**Task objective:**
What is needed is a faithful copy of all the entries, with no pictures in it.

**Materials provided:**
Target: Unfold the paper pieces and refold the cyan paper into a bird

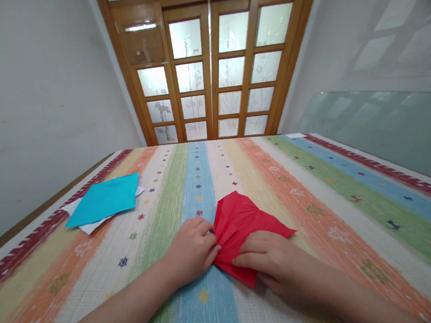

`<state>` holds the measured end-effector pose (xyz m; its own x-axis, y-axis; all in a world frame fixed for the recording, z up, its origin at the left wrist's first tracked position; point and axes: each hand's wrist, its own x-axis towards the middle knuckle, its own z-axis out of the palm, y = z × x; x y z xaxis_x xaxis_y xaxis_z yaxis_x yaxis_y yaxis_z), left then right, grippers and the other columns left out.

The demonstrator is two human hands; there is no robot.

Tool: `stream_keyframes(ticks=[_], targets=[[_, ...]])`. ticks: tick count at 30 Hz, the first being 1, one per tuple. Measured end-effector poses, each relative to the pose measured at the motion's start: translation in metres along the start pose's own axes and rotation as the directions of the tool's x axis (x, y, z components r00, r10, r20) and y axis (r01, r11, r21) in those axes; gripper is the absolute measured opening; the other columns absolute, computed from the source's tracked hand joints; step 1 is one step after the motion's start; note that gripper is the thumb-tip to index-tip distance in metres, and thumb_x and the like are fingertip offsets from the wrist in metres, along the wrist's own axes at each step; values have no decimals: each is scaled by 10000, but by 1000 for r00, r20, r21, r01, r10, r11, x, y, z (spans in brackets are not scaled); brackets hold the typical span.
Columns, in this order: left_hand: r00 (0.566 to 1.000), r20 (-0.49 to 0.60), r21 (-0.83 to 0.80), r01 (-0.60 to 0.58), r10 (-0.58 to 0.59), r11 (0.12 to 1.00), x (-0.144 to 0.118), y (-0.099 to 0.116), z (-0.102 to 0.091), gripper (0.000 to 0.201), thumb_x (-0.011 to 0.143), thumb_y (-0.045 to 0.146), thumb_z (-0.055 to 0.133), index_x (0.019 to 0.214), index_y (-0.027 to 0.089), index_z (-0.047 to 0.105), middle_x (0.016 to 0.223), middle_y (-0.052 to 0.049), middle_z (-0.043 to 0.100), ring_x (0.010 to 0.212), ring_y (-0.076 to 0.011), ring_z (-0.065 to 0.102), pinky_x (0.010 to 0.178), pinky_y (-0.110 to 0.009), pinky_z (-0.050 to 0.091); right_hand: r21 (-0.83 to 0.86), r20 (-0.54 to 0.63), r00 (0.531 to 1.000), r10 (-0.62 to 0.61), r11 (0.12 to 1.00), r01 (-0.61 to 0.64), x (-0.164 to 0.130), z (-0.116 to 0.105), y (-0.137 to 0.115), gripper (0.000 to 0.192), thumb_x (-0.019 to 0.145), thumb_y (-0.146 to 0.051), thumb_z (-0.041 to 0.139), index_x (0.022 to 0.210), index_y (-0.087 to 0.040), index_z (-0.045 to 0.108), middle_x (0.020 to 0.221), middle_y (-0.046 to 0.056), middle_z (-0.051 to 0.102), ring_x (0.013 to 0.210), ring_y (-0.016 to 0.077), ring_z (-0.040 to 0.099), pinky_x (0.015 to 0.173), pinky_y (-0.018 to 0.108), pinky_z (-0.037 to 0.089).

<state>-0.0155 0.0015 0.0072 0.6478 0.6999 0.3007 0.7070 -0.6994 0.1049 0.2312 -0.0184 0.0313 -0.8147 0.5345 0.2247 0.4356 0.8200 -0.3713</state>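
A creased sheet of red paper (239,219) is bunched into folds that fan out from its left edge. My left hand (195,248) pinches that gathered left edge between thumb and fingers. Over the paper's lower right part lies my right hand (269,262), its fingers on top and its thumb hidden beneath, so the paper is gripped between them. The red paper's tips point away from me and to the right.
Blue paper (107,198) lies at the left on top of white sheets (95,226). A striped tablecloth (159,206) covers the table. Beyond its far edge stand wooden doors with frosted panes (193,78). A pale glass panel (379,132) leans along the right wall.
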Motion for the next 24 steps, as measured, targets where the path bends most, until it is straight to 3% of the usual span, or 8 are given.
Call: stream_keyframes(ticks=[2,6,13,16,20,24], targets=[[998,-17,-31,-67,66,997,-1,0,0,158,949,240,555,994,181,695,1144,-86,670,1112,-251,581,1042,-459,433,28,-15,1000,-7,1000,7,0,0,4,435,864,13,472,1140,-236,697,987,45,713,890,198,615,780,324,463],[984,17,-79,-178,180,981,-3,-2,4,286,979,195,483,1215,211,645,1343,-75,617,1333,-263,483,1176,-523,295,104,-25,1000,-17,994,19,0,1,12,473,765,52,479,1096,-208,695,986,51,712,894,196,615,784,315,456],[976,117,-154,-167,186,974,-5,-2,5,311,989,281,485,1258,211,626,1332,-87,634,1274,-266,546,1150,-537,325,225,-38,998,49,974,-39,-2,0,19,486,677,65,466,1014,-206,688,971,31,720,909,185,620,815,307,454],[978,129,-167,-143,165,975,-5,0,2,324,990,330,498,1272,225,617,1331,-87,631,1248,-269,560,1144,-548,320,250,-54,996,76,966,-60,-3,-2,20,421,713,33,487,995,-205,689,944,29,720,885,180,627,812,303,459],[979,153,-181,-105,133,978,-6,2,-2,358,991,355,495,1314,239,595,1376,-90,597,1279,-286,532,1130,-554,332,212,-71,983,168,966,-150,-3,-1,21,166,885,-145,561,969,-196,695,891,52,709,802,185,625,738,298,460],[977,164,-216,-97,134,972,-4,3,-4,349,998,352,477,1292,215,606,1370,-102,598,1268,-285,533,1116,-532,351,200,-164,930,328,934,-294,-1,8,27,191,975,-249,529,1110,-214,661,1015,72,720,888,203,651,791,320,464]])
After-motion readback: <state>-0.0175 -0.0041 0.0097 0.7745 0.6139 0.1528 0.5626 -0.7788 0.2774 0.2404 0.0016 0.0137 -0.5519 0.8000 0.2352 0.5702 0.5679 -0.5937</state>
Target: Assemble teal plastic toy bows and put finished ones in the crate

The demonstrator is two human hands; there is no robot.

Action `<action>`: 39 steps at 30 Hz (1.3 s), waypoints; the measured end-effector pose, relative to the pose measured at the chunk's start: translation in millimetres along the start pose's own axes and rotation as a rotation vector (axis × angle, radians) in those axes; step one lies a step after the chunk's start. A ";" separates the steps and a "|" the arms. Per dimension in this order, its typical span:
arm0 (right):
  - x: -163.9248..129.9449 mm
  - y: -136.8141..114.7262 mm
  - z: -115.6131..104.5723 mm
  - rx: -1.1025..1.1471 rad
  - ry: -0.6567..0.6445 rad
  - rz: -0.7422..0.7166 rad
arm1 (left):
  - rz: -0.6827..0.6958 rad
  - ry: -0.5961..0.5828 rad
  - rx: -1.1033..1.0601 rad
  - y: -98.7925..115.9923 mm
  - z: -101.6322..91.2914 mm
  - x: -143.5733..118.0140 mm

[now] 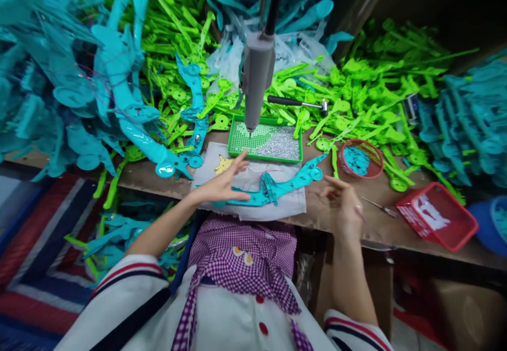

**Answer box:**
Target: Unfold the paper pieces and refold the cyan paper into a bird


`<state>` holds the measured end-effector pose (xyz m; its own x-axis, y-axis; all in a world frame fixed for the recording, z up, its origin at the left wrist's first tracked position; point and axes: each hand's wrist, its own x-axis towards the middle knuckle, its own z-axis out of the palm, y = z × x; x y z xaxis_x xaxis_y xaxis_z yaxis_x yaxis_y yaxis_z), left then right, grippers and the other columns left out.

The demonstrator is two human hands; there is no robot.

Tool: `stream_keyframes(ticks=[_], targets=[[_, ...]])`. ticks: tick count at 30 Hz, the first being 1, one per tuple. Measured end-effector poses, each relative to the pose measured at the motion's start: translation in metres along the start pose's own axes and rotation as the directions of the tool's x axis (x, y, z components r00, r10, r20) and y axis (r01, r11, r21) in those axes; gripper is the absolute measured opening; the other columns absolute, computed from the source's tracked hand joints; step 1 is one step after the motion's start; note that gripper is the thumb-tip to index-tip distance in metres, and thumb_x and the like are fingertip offsets from the wrist in metres, along the wrist's own axes at each step; values have no decimals: each is scaled by 10000, but by 1000 for r00, r20, r21, r01, r10, r11, x, y, z (spans in brackets are not scaled); brackets hold the typical span.
Columns, in this order: left_hand: r00 (0.566 to 1.000), r20 (-0.49 to 0.60), r21 (-0.83 to 0.80), r01 (-0.60 to 0.58), r10 (-0.58 to 0.59), r11 (0.12 to 1.00), x (-0.144 to 0.118), y (-0.099 to 0.116), z (-0.102 to 0.091), gripper (0.000 to 0.201), thumb_x (-0.011 to 0.143), thumb_y (-0.045 to 0.146), thumb_z (-0.055 to 0.133), index_x (0.019 to 0.214), index_y (-0.027 to 0.089), index_z (-0.047 to 0.105), middle_x (0.016 to 0.223), middle_y (-0.052 to 0.049), middle_z (-0.043 to 0.100), ring_x (0.010 to 0.212), ring_y (-0.076 to 0.011), ring_z (-0.065 to 0.102), pinky_x (0.010 to 0.178), pinky_y (-0.110 to 0.009), pinky_z (-0.050 to 0.091); right_hand: r21 (-0.83 to 0.86), r20 (-0.54 to 0.63), r00 (0.531 to 1.000), r10 (-0.62 to 0.61), r11 (0.12 to 1.00), r01 (-0.61 to 0.64), x (-0.164 to 0.130), z (-0.116 to 0.105), y (-0.137 to 0.115), gripper (0.000 to 0.192), thumb_x (-0.019 to 0.145), thumb_y (-0.146 to 0.051), thumb_z (-0.041 to 0.139), index_x (0.022 to 0.210), index_y (-0.087 to 0.040), index_z (-0.045 to 0.108), middle_x (0.020 to 0.221), middle_y (-0.046 to 0.056), middle_z (-0.051 to 0.102), ring_x (0.013 to 0.210), ring_y (-0.016 to 0.077), ring_z (-0.040 to 0.099), pinky_x (0.015 to 0.173), pinky_y (-0.018 to 0.108), pinky_z (-0.037 to 0.089).

<state>-0.0155 0.0015 0.0072 0.6478 0.6999 0.3007 0.7070 -0.6994 0.1049 0.2312 -0.0184 0.0313 -0.8147 0.5345 0.2247 0.4356 0.8200 -0.3713</state>
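A creased sheet of red paper (239,219) is bunched into folds that fan out from its left edge. My left hand (195,248) pinches that gathered left edge between thumb and fingers. Over the paper's lower right part lies my right hand (269,262), its fingers on top and its thumb hidden beneath, so the paper is gripped between them. The red paper's tips point away from me and to the right.
Blue paper (107,198) lies at the left on top of white sheets (95,226). A striped tablecloth (159,206) covers the table. Beyond its far edge stand wooden doors with frosted panes (193,78). A pale glass panel (379,132) leans along the right wall.
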Motion for the next 24 steps, as measured, targets where the path bends most, until it is straight to 3% of the usual span, or 8 are given.
Call: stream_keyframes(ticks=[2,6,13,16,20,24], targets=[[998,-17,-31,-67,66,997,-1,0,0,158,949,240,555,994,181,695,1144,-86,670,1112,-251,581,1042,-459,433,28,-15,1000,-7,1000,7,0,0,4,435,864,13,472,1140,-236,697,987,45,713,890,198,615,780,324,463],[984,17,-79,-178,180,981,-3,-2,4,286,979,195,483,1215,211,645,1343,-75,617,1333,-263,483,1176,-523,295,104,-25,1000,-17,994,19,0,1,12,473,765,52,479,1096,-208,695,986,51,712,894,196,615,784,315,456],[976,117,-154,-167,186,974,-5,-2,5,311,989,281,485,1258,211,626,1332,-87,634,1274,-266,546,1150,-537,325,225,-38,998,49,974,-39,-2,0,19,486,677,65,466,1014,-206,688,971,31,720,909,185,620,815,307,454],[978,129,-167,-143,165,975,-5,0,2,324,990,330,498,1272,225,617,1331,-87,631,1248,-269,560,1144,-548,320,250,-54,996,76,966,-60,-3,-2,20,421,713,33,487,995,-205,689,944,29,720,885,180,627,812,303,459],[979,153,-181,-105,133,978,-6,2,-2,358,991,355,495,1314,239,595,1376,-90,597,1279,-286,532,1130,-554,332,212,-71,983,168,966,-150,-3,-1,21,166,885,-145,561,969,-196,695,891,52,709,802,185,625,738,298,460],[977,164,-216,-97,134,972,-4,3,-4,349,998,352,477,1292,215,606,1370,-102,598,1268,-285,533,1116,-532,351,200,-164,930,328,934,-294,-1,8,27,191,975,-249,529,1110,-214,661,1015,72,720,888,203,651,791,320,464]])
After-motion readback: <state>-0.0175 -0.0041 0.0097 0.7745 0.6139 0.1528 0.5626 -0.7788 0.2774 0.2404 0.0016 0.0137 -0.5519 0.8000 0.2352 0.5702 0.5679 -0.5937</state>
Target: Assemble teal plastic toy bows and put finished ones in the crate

The demonstrator is two human hands; there is no robot.

Action `<action>`: 39 steps at 30 Hz (1.3 s), waypoints; the measured end-effector pose, relative to the pose measured at the chunk's start: translation in millimetres along the start pose's own axes and rotation as a rotation vector (axis × angle, radians) in those axes; step one lies a step after the chunk's start. A ";" separates the steps and a "|" the arms. Per dimension in this order, its typical span:
arm0 (right):
  - x: -163.9248..129.9449 mm
  - y: -136.8141..114.7262 mm
  - z: -115.6131..104.5723 mm
  - rx: -1.1025..1.1471 rad
  - ry: -0.6567..0.6445 rad
  - rz: -0.7422..0.7166 rad
arm1 (left):
  - rz: -0.6827..0.6958 rad
  - ry: -0.5961..0.5828 rad
  - rx: -1.1033..1.0601 rad
  - y: -98.7925..115.9923 mm
  - z: -101.6322..91.2914 mm
  - x: -143.5733..118.0140 mm

[now] 

Nothing further is needed for this exercise.